I read something the other day about unintended consequences. Thinking about unintended consequences is a round-about way of saying you're going to consider history as written not by winners, but by losers.
The item I read was about how glorious life will be when we've got real 5G and real self-driving cars. We'll be able to work as we drive into the office. We can maybe catch a nap on the way home. And because machines purportedly will make fewer mistakes than people, traffic will move more steadily and there will be fewer accidents.
That sounds good.
There are unintended consequences no one wants to consider. Suburban sprawl will increase. There will be a Home Depot and a Starbucks every nine feet. Small farmers will be priced out of land-ownership. And almost invariably there will be some technology issue that leads to a semi-tractor-trailer crashing into a classroom of second-graders.
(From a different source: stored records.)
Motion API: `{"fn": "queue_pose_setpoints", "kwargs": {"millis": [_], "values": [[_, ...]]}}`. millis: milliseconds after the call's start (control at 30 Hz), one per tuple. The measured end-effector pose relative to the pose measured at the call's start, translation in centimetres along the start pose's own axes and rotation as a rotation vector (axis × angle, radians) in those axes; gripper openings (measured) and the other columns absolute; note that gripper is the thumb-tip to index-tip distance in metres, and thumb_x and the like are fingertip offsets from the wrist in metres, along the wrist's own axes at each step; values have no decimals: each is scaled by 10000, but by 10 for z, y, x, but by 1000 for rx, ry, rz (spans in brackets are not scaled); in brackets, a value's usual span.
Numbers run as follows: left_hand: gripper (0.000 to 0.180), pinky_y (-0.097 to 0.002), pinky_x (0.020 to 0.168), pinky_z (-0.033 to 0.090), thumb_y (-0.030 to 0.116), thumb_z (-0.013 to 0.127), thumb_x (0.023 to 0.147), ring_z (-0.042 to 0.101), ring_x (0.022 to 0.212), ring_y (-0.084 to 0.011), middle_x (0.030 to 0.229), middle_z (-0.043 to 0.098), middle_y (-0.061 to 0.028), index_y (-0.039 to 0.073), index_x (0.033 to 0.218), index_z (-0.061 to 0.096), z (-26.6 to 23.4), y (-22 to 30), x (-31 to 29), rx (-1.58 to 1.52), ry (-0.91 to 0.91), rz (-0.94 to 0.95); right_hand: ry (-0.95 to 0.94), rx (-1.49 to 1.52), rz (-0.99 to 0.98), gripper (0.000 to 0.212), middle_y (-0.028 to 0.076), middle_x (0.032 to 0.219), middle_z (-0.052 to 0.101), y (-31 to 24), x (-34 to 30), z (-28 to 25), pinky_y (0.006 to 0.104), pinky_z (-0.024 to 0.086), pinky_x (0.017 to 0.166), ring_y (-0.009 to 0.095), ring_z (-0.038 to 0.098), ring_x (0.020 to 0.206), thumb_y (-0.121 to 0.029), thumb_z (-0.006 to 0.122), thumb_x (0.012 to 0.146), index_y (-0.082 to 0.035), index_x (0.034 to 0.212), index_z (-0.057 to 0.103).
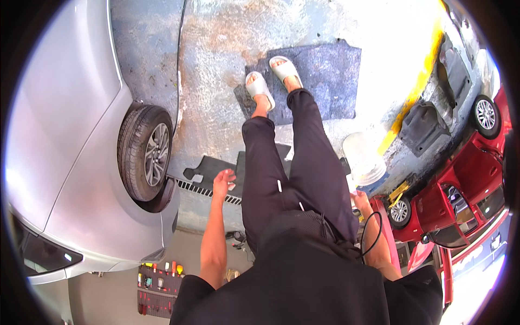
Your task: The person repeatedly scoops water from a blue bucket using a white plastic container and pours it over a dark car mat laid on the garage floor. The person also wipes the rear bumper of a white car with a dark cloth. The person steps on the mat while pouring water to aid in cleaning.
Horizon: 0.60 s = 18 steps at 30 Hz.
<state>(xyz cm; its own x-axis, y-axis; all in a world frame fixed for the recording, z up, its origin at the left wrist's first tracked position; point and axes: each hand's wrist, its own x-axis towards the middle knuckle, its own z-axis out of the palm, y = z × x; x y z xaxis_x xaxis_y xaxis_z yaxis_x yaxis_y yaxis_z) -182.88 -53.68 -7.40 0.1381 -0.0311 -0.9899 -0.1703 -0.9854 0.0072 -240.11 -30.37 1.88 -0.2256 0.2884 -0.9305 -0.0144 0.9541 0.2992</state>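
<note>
My left hand [222, 183] hangs beside my left thigh with its fingers loosely bent and apart, and nothing I can make out is in it. Dark floor mats [214, 169] lie on the ground beyond that hand. Against my right thigh is my right hand [359, 200], its fingers small and washed out by glare. A pale patch shows at its fingertips, and I cannot tell whether it is held. Close to this hand stands a white bucket [364, 160]. A black cable [364, 238] loops by my right forearm.
A silver car [81, 141] with its front wheel [145, 153] stands on the left. Red cars [433, 211] are at the right. Under my sandals lies a dark mat [330, 81]. Black panels [425, 127] rest past a yellow line [414, 100]. A tool board [158, 287] and floor grate [201, 189] also show.
</note>
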Motion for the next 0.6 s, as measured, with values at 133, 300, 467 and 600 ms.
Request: {"fn": "queue_pose_setpoints", "kwargs": {"millis": [133,300,467,600], "values": [[468,-382,824,546,430,557,1027,683,1069,-229,1242,673,-106,40,1282,596,-22,-18,11,-19,32,33,-105,175,-108,279,73,909,721,66,56,38,381,595,606,199,673,836,-269,660,946,-20,1066,695],[473,-383,806,545,437,546,1030,681,1079,-227,1257,669,-103,46,1293,586,-28,-51,-13,44,33,-32,-149,53,-236,236,67,910,715,71,45,51,408,612,598,205,678,818,-213,621,972,-15,1085,686],[486,-370,813,539,454,529,1035,677,1084,-225,1270,667,-97,47,1294,586,-10,-67,-28,20,28,10,-89,21,-65,342,65,885,708,17,19,40,381,614,570,202,688,784,-319,764,882,-29,1048,691],[498,-367,835,536,453,526,1036,663,1105,-231,1283,659,-105,40,1311,582,-5,-92,-41,33,33,12,4,-70,-5,397,60,845,705,14,30,21,375,579,581,187,676,722,-425,776,859,-49,957,697]]}}
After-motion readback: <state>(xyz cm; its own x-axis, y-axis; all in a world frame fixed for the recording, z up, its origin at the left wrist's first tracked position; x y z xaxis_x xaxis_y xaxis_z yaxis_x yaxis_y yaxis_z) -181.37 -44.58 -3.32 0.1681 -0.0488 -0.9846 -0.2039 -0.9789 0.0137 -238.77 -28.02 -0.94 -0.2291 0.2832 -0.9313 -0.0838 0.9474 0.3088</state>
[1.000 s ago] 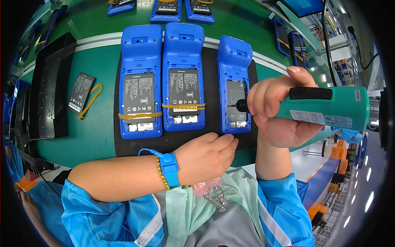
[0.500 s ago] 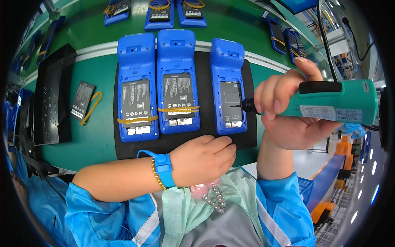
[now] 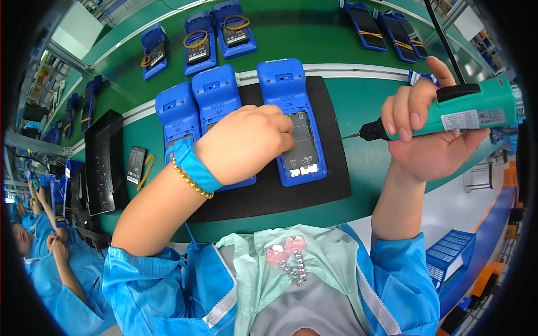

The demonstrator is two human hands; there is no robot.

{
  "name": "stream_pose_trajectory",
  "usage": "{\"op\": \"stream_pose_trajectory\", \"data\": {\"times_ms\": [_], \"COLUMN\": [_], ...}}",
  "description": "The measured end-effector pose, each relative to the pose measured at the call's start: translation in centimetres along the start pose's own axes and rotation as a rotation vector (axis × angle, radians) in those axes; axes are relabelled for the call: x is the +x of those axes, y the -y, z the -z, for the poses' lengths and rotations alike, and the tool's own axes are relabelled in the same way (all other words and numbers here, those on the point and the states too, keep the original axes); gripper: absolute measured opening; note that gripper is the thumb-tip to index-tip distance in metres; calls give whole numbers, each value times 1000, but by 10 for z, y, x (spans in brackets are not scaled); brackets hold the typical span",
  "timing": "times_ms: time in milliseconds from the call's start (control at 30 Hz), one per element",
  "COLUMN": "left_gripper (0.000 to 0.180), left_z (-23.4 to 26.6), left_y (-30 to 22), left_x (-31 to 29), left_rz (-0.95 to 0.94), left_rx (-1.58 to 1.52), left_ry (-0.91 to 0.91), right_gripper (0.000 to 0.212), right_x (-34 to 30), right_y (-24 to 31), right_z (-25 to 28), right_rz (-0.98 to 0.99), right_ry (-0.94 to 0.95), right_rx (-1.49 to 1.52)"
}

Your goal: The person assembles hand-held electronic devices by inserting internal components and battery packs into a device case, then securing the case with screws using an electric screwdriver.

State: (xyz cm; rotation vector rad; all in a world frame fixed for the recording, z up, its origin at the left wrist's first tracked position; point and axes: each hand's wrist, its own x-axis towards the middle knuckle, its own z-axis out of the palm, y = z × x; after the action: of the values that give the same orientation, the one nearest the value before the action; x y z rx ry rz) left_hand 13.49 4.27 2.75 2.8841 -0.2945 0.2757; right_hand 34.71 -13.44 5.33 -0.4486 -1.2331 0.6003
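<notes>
Three blue handheld terminals lie back side up on a black mat (image 3: 333, 140): a left terminal (image 3: 175, 102), a middle terminal (image 3: 216, 84) and a right terminal (image 3: 282, 78). The right one's battery bay shows a dark grey floor with white labels at its lower end. My left hand (image 3: 246, 143), with a blue wrist strap, covers much of the middle terminal; its fingers are curled at the right terminal's left edge, their tips hidden. My right hand (image 3: 412, 115) grips a green electric screwdriver (image 3: 487, 106), its bit pointing left, apart from the right terminal.
A loose battery (image 3: 135, 163) and rubber band (image 3: 147, 171) lie left of the mat, beside a black tray (image 3: 103, 162). More banded terminals (image 3: 199, 45) stand beyond the metal rail. A blue basket (image 3: 451, 255) is at lower right; a co-worker's arm (image 3: 70, 274) shows at left.
My left hand has moved up from the mat's near edge onto the middle and right terminals. My right hand has drawn the screwdriver rightward, away from the right terminal. The view has shifted.
</notes>
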Motion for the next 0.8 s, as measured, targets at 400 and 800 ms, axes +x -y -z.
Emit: {"op": "stream_pose_trajectory", "data": {"times_ms": [400, 800], "left_gripper": [6, 19], "left_z": [11, 14], "left_y": [4, -1], "left_x": [40, 31], "left_rz": [-82, -187], "left_rx": [5, 83], "left_ry": [334, 231], "right_gripper": [98, 93], "right_x": [-5, -5], "right_y": [3, -5], "right_z": [6, -7], "right_rz": [-12, -28], "right_ry": [-82, -107], "right_rx": [20, 97]}}
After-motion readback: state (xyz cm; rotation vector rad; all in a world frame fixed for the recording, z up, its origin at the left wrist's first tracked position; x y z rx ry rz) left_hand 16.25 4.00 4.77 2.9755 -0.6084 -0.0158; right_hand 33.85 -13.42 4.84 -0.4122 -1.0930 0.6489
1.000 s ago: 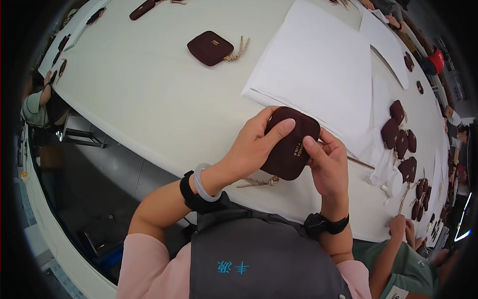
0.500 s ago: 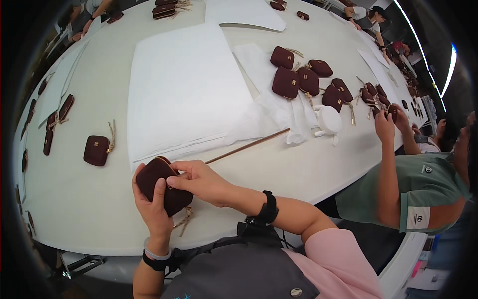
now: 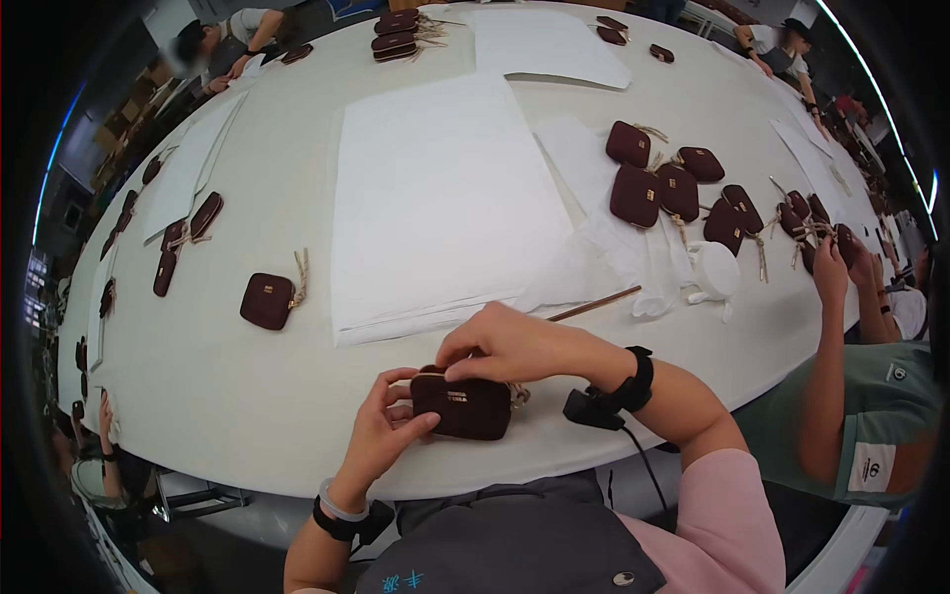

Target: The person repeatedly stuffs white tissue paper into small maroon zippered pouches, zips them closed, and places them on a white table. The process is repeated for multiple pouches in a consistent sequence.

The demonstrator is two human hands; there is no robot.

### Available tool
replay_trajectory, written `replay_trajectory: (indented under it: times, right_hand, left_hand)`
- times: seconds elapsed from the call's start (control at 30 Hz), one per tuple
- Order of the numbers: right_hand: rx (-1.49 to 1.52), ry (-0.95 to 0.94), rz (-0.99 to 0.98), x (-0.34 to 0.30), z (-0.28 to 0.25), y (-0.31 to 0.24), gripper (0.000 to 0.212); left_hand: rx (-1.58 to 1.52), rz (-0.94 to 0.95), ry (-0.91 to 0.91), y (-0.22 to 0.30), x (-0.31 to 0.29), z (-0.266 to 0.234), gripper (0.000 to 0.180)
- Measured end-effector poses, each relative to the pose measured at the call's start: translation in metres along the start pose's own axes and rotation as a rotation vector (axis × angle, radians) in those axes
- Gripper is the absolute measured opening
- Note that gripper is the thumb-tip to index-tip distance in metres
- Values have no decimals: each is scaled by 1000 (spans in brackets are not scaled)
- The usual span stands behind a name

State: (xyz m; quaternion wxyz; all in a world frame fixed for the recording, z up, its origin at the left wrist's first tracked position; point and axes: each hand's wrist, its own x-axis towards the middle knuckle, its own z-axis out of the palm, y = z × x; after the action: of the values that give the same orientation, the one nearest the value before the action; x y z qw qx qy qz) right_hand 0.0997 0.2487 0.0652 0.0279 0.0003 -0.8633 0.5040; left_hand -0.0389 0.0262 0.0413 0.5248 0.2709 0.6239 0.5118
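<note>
A small dark maroon zip pouch [image 3: 463, 408] with gold lettering stands on the white table close to its front edge. My left hand [image 3: 381, 421] grips its left end, thumb on the front face and fingers behind. From above, my right hand [image 3: 495, 346] is closed at the pouch's top edge, where the zip runs; its fingertips are partly hidden. A beige knotted cord tassel [image 3: 520, 395] sticks out at the pouch's right end. Left of the paper stack lies another maroon pouch [image 3: 267, 301] with its own cord.
A stack of white paper sheets [image 3: 435, 208] lies ahead of my hands, with a thin brown stick [image 3: 596, 303] at its lower right. Several maroon pouches [image 3: 635, 195] and a white roll [image 3: 714, 269] lie farther right. A co-worker in a green shirt [image 3: 841, 416] handles a pouch at the right.
The pouch has gone from being held up and tilted to resting on the table, its lettered face toward me. Both hands moved with it. The view has shifted left.
</note>
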Motion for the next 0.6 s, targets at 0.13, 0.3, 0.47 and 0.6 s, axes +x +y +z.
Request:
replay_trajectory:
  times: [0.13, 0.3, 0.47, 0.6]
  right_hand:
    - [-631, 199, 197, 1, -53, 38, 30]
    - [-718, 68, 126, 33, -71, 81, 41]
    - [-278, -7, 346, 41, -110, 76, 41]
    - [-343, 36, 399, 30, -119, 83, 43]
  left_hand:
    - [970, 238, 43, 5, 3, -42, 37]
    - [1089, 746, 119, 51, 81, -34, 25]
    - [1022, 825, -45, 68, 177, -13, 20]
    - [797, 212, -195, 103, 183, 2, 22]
But speaking of the ostensible subject of this blog: advertising, all over my social feeds these days, I see news of Martin Sorrell, and his new holding company S4. They're buying up agency after agency amassing more and more, growing larger and larger.
S4 is buying not old-line agencies, but places I've never heard of--I don't know a media monk from a media rabbi--but I'm sure people are marveling at Sorrell's genius. In just a few short years, he's created an advertising holding company that seems to have the money-hemorrhaging old-guard shivering in their $1100 sockless loafers.
People see Sorrell as the person who made WPP the world's largest communications company. A money alchemist who took a shopping cart company and turned it into a company that owned more than a handful of the most-storied brands in advertising.
What they don't see is the unintended consequences of Sorrellism.
They don't see that when he paid himself $100 million a year. That meant the holding company had to forgo paying 1000 $100,000/year employees. They see that he drove up shareholder-value. They don't see that he essentially transferred revenue from workers to shareholders. Leaving his holding company's workforce commoditized and ill-paid. They don't see that the $100 million he gave himself essentially eviscerated the company he ran. (It's hard to take the $100 million off the top.)
They see that WPP was strong while he was there. They don't see his unintended consequence--that he dismantled the foundation and sure-footing of the business. Leaving a shell in his wake.
Thomas Friedman in
Wednesday's Times (oddly enough, the failing Times is still in business while
Donald Trump is not) cites Ruchir Sharma, chief global strategist at
Morgan Stanley Investment Management, and calls this dynamic “Socialism
for the rich and capitalism for the rest.”
Market intervention like Sorrells does more to stimulate the stock market than it does to stimulate agencies. Who benefits? Shareholders. Who pays? You and I.
Sharma says, America's richest 10 percent own more than 80 percent of US stocks. They've seen their wealth go up more than 300% in the last 30 years. The bottom people (the people who do the actual grind of work) have had virtually no gains--if they still even have a job.
reverse Robin Hood trillionaire tax-relief law was passed by the Trump administration.
In most things, we focus on the action--in this case the consolidation of independent agencies into giant global entities that create vast wealth (due to their size) for the scions at the pinnacle.
What we miss is the equal and opposite reaction.
The destruction of middle-class careers.
The unintended, but inevitable, consequence.